The historical visual record of the United States is marred by gaps and distortions, especially in representing race and equality. But if we view past images as simply uniform and unchanging, we will fail to catch significant examples that defied the “visual order.” And some of those exceptions appeared in commercial publications, not as you might expect from alternative or minority periodicals, in part because the readership of those newspapers and magazines included African Americans and their allies.
1876 marked America’s one-hundredth birthday, and the center of the celebration was the lavish Philadelphia Centennial Exposition. Boasting 450 acres of technological wonders, national resources, and achievements in art and culture, the lavish fair was more about the future than the past, heralding the nation’s triumphant recovery and dynamic growth since its bloody civil war. Although it opened in the third year of the worst economic depression in U.S. history up to that time (a shantytown outside the fair grounds threatened to dampen the celebration until city officials tore it down), the Exposition drew ten million visitors and every pictorial publication in the country covered its attractions for months. But there was little either on the fair grounds or in print that acknowledged, let alone celebrated, the very recent extraordinary experience of emancipation and Reconstruction
Indeed, African Americans as players in the fair’s activities were noted more by their absence. The Women’s Pavilion excluded black women even though they had helped raise money to construct the exhibit. No black workers were hired to construct the fair and those who were employed on the grounds during its six-month run only did menial tasks (including work in the Southern Restaurant where, one guidebook explained, “a band of old-time plantation ‘darkies’ . . . sing their quaint melodies and strum the banjo”).
Undaunted, many African Americans visited the Centennial Exposition, determined to participate in the national celebration. Their efforts became grist for the mill of popular artists such as Harper’s Weekly’s Sol Eytinge, Jr., whose “Blackville” series of comic illustrations offered to readers across the country a continuous supply of buffoonish portrayals of freedpeople.
One extraordinary exception to the racial divide that the Centennial marked both socially and symbolically was the statue of The Freed Slave, which stood in the exposition’s massive Memorial Hall.

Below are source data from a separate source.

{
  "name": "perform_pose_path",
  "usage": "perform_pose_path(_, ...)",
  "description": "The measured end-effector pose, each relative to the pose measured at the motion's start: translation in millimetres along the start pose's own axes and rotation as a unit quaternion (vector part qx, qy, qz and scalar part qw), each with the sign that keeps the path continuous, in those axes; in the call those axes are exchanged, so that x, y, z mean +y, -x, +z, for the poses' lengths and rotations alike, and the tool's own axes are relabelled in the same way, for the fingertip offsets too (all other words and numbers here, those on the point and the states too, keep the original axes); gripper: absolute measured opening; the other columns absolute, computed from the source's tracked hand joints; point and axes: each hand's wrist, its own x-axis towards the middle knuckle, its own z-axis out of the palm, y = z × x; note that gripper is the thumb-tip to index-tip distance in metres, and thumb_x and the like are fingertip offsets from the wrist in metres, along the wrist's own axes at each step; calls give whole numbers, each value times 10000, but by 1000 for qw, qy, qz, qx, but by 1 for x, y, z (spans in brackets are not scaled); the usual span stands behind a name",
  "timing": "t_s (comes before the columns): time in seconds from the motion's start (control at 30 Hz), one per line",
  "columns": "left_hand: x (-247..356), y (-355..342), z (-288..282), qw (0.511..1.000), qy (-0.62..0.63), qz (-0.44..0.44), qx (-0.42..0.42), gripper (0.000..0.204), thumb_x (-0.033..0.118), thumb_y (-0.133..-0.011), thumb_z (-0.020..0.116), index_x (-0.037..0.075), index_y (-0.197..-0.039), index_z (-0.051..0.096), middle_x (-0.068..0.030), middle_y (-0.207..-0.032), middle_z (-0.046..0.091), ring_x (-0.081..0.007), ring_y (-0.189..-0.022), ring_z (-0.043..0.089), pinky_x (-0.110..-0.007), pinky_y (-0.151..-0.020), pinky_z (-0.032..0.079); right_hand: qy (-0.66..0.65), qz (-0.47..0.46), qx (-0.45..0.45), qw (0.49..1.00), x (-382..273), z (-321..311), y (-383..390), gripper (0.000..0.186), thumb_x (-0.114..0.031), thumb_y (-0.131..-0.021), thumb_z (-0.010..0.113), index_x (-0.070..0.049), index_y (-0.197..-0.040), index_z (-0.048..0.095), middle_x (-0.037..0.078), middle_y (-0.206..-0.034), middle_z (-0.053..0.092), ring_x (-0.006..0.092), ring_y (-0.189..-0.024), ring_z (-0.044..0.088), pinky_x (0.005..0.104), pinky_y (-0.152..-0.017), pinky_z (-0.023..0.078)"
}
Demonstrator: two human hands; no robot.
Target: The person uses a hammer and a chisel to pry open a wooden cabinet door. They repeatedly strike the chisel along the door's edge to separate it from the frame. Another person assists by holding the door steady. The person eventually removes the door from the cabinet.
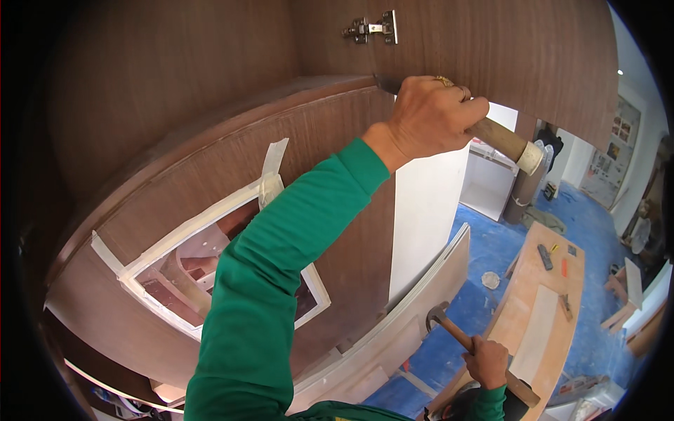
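My left hand (437, 112) is closed around a wooden-handled chisel (500, 139). The chisel's dark blade reaches left to the end of a brown wood-grain cabinet edge (337, 85), beside the cabinet door (505, 56). Whether its tip touches the wood cannot be made out. Lower down on the right, my right hand (487, 362) grips a claw hammer (455, 330) by its wooden handle. The hammer head is held well below the chisel, apart from it. A metal hinge (372, 29) sits above my left hand.
Below my left forearm, a taped rectangular opening (158, 256) breaks the brown panel. Long pale boards (428, 291) lean at its foot. A wooden bench (562, 281) with small tools stands right, on blue floor covering (597, 224). A white cabinet (484, 186) stands farther off.
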Motion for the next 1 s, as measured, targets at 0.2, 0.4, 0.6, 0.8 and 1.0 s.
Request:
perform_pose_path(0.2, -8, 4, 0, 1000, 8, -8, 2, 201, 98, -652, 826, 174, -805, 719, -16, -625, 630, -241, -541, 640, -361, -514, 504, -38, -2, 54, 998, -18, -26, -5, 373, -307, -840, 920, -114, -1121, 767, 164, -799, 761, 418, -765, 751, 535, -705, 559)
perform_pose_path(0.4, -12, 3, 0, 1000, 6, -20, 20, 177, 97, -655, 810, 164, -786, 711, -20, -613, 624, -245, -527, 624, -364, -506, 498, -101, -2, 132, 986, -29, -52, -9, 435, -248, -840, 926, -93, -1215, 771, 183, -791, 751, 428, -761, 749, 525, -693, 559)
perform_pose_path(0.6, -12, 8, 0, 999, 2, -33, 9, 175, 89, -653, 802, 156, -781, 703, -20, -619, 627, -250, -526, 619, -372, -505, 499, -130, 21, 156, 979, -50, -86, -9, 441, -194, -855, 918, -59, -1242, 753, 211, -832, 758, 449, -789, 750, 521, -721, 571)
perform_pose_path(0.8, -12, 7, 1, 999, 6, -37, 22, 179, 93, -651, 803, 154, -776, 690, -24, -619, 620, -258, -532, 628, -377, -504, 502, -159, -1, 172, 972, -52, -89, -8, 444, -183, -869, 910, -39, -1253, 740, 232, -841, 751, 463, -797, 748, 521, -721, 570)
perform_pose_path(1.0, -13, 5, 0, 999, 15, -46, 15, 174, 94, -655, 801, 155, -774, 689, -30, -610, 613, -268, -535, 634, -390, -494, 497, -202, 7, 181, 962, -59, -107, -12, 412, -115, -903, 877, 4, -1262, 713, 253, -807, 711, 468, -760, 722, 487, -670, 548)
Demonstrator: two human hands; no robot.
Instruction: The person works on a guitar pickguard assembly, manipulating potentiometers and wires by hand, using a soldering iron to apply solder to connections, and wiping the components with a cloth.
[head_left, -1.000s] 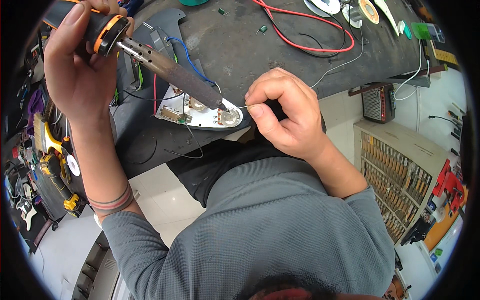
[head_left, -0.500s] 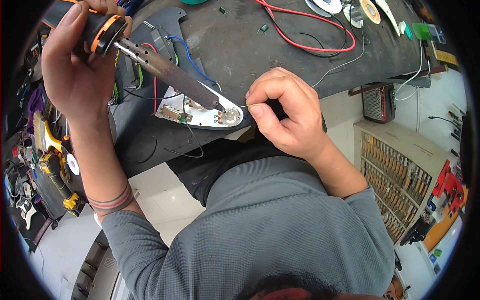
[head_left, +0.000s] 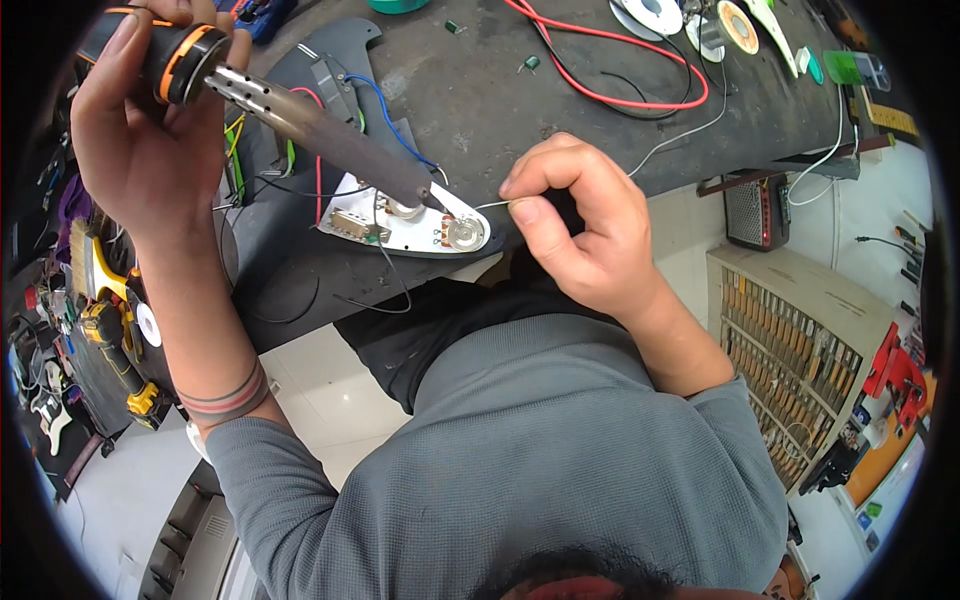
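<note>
My left hand (head_left: 145, 170) is closed around the handle of a large soldering iron (head_left: 335, 142). The iron slants down to the right, its tip just over a round metal potentiometer (head_left: 466, 234); whether they touch I cannot tell. That potentiometer sits at the right end of a white guitar control plate (head_left: 412, 242), which also carries a second potentiometer (head_left: 405, 210), partly behind the iron, and a switch (head_left: 352, 228). Between thumb and forefinger my right hand (head_left: 595, 225) pinches thin solder wire (head_left: 490, 205), whose free end points at the plate near the iron's tip.
Behind the plate lies a dark guitar-shaped panel (head_left: 290, 75) with blue (head_left: 382, 108) and red wires. Red and black cables (head_left: 640, 103), small green capacitors (head_left: 529, 64) and a solder spool (head_left: 738, 27) are farther back. A yellow drill (head_left: 115, 350) lies left.
The iron and my left hand have shifted slightly left, its tip moving up across the potentiometer. My right hand has drawn the solder a little to the right.
</note>
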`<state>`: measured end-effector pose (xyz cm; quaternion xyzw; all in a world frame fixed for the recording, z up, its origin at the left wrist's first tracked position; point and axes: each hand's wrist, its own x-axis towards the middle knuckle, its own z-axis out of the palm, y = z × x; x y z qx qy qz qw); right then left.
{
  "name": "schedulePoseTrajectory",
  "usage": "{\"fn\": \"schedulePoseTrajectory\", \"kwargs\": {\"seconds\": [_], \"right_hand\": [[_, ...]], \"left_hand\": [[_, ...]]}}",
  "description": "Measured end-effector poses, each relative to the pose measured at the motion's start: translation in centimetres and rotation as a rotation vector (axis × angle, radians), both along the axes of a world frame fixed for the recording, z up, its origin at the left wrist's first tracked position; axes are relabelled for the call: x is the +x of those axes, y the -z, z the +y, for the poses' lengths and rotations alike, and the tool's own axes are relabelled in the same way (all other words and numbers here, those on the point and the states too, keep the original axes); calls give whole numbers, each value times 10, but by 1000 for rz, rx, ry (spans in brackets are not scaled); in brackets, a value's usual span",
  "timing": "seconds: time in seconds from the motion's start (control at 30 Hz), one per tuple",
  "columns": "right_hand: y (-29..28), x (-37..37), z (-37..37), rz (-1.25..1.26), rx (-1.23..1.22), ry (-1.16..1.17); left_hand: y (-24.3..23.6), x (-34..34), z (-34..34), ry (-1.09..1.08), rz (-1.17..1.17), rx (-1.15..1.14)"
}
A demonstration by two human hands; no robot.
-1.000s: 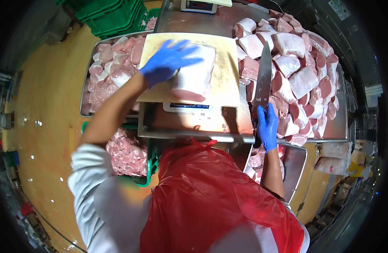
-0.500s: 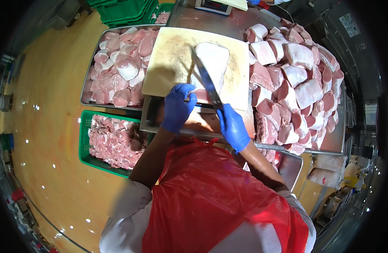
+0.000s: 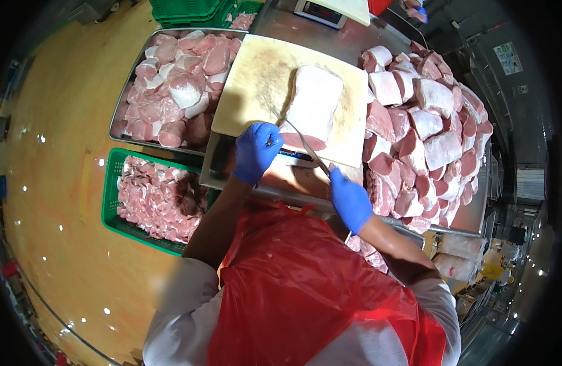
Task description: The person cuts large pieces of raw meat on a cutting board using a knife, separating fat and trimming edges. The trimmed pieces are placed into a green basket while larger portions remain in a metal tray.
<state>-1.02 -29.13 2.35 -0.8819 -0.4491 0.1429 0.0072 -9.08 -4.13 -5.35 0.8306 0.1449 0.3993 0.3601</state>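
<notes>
A block of pork loin [image 3: 316, 100], fat side up with pink flesh at its near end, lies on the cream cutting board [image 3: 247, 79]. My right hand [image 3: 350, 200], in a blue glove, is closed round the handle of a long knife [image 3: 304, 143]. The narrow-looking blade slants up and left across the pork's near left corner; whether it touches the meat I cannot tell. My left hand [image 3: 256, 151], also blue-gloved, is curled closed left of the knife, by the board's near edge. Its fingers hide whatever may be inside.
Left of the board, a metal tray [image 3: 113, 127] holds pork pieces; a green basket [image 3: 110, 201] of smaller pieces stands nearer. Large pork chunks [image 3: 427, 116] are heaped on the right. A scale [image 3: 320, 13] stands at the back. Another person's gloved hand [image 3: 420, 12] shows far right.
My right hand has drawn the knife nearer and slightly right, off the middle of the pork, and its blade now appears narrower. My left hand stays closed. The whole view has shifted slightly.
</notes>
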Motion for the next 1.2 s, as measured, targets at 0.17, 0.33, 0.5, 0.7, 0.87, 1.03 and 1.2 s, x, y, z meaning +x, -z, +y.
{"fn": "schedulePoseTrajectory", "kwargs": {"seconds": [0.17,0.33,0.5,0.7,0.87,1.03,1.2], "right_hand": [[-73,-4,-80,37,-132,-58],[-97,-14,-44,72,86,58],[-44,-5,58,82,294,19],[-9,10,70,35,72,-31],[-45,20,-31,31,-155,-64],[-51,27,-87,199,242,-54],[9,33,-82,394,777,427]], "left_hand": [[5,-10,23,-173,104,-122],[-33,-3,-3,-13,-14,-175],[-22,4,-32,-30,176,-105],[-9,-5,-28,-27,230,-52],[-5,-68,4,-290,191,-15],[49,-230,69,-637,493,-113],[0,-201,91,-384,1082,-119]]}}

Significantly, this bold, life-size figure holding the Emancipation Proclamation aloft and breaking his own chains was sculpted by an Austro-Italian artist, Francesco Pezzicar, and mounted as part of Austria’s contribution to the fair. It also was the focus of unusual derision by American commentators. Atlantic editor William Dean Howells, for example, called it “a most offensively Frenchy negro, who has broken his chain, and spreading both his arms and legs abroad is rioting in a declamation of something from Victor Hugo; one longs to clap him back into hopeless bondage.”
But as this engraving published in an August issue of Frank Leslie’s Illustrated Newspaper attested, the statue was a magnet for African-American visitors of all classes, a powerful visual symbol from abroad that commemorated their hard fought achievements and, even in the face of violence and faltering federal commitment, persistent aspirations. The statue (which returned to Trieste, where it is now housed in the Civico Museo Revoltella, Galleria d’arte moderna) was to have no counterpart in the United States until the unveiling of the Boston memorial to Robert Gould Shaw and the Massachusetts 54th Regiment in 1897 .
The Frank Leslie’s engraving, based on a sketch by “special artist” Fernando Miranda, offers a unique perspective on the Centennial and African-American participation. It could be argued that this scene of African Americans gathered around the “striking and impressive” statue of The Freed Slave in the Philadelphia Centennial Exposition merely domesticated the black experience, safely relegating slavery to a grim past, situating freedom as fulfilled as opposed to its reality as deferred. But if we take into account the abuse that was showered on the Memorial Hall statue and the overall exclusion of African Americans from the Centennial’s celebrations-as well as the range of black types portrayed-the engraving stands as a powerful statement of dignity and equality.